就这一步,靴子踩碎了一块干枯的混凝土渣,发出清脆的“啪嗒”声。
“你现在没官方庇护,没退路,在特区政府的眼里,你是个涉嫌卷款跑路的诈骗犯!”
“在外面那些工人的眼里,你是喝干他们血汗的吸血鬼。”
“你以为你手里攥着两个密码箱,就能在南方的水路上买到一条活路?”
霍建明的脸色从暴怒瞬间转为一种死尸般的惨白。
他死死盯着赵军,嘴唇哆嗦着,想说什么,却发现喉咙里干得像是在冒烟。
这个北方人,为什么能把他的底细摸得这么清?
连银行和劳动局下发文件都知道。
赵军冷笑了一声,嘴角那抹弧度残忍而讥讽。
“南方的水路,鱼龙混杂。”
“大飞(走私快艇)在海面上颠簸起来,连老水鬼都要吐出胆汁。”
“霍老板,你没了港商的身份,没了市里的关系,甚至连大连港和特区港口的清关条子都成了一张废纸。”
“现在的你,在黑道眼里不是什么霍大老板,而是一头已经被剥了皮、洗干净、自己撞进屠宰场里的肥猪。”
赵军的声音陡然变冷。
“两个密码箱,里面装的少说也有上百万。”
“你现在毫无背景、官商两道都在通缉的丧家之犬,带着上百万的现金,去坐走私快艇跨海。”
“霍老板,前人留下一句话,叫‘小儿抱金过闹市’。
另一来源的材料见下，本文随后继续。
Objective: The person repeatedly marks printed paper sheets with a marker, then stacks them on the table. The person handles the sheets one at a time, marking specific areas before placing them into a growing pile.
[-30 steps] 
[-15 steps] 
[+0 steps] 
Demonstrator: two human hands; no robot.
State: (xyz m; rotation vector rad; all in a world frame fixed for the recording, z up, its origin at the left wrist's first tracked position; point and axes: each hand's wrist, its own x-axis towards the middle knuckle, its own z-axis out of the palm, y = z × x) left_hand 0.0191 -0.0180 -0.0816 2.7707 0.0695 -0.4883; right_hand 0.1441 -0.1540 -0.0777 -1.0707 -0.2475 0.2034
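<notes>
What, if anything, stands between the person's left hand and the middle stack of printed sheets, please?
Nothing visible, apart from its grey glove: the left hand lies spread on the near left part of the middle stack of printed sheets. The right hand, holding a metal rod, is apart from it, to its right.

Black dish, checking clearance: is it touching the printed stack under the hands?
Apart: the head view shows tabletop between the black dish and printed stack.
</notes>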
”
“你觉得,那帮在海面上连亲爹都卖的畜生,看到这两箱现金,会老老实实把你送上香港的码头?”
“轰!”
这句话,像是一记重锤,狠狠砸在霍建明的脑门上。
他整个人晃了晃,冷汗顺着他的额头疯狂地往下砸。
他不是没想过这个风险,但在被捕和破产的边缘,他只能赌一把。
可现在,这层一直被他刻意忽略的窗户纸,被眼前的北方人以最粗暴、最冰冷的方式直接给捅了个稀烂。
院子里陷入了一种诡异的死寂。
只有奔驰车排气管排出的黑烟,在空气中缓缓散开,弥漫着刺鼻的焦油味。
两个保镖没有再往前迈步。
他们混迹江湖,比谁都清楚南方的水路上每天都在发生着什么。
公海黑吃黑,一条麻袋,几块重石头,往海里一扔,连个浪花都翻不起来。
任凭你在陆地上是资产千万的大亨,到了海里,也不过是王八嘴里的一块烂肉。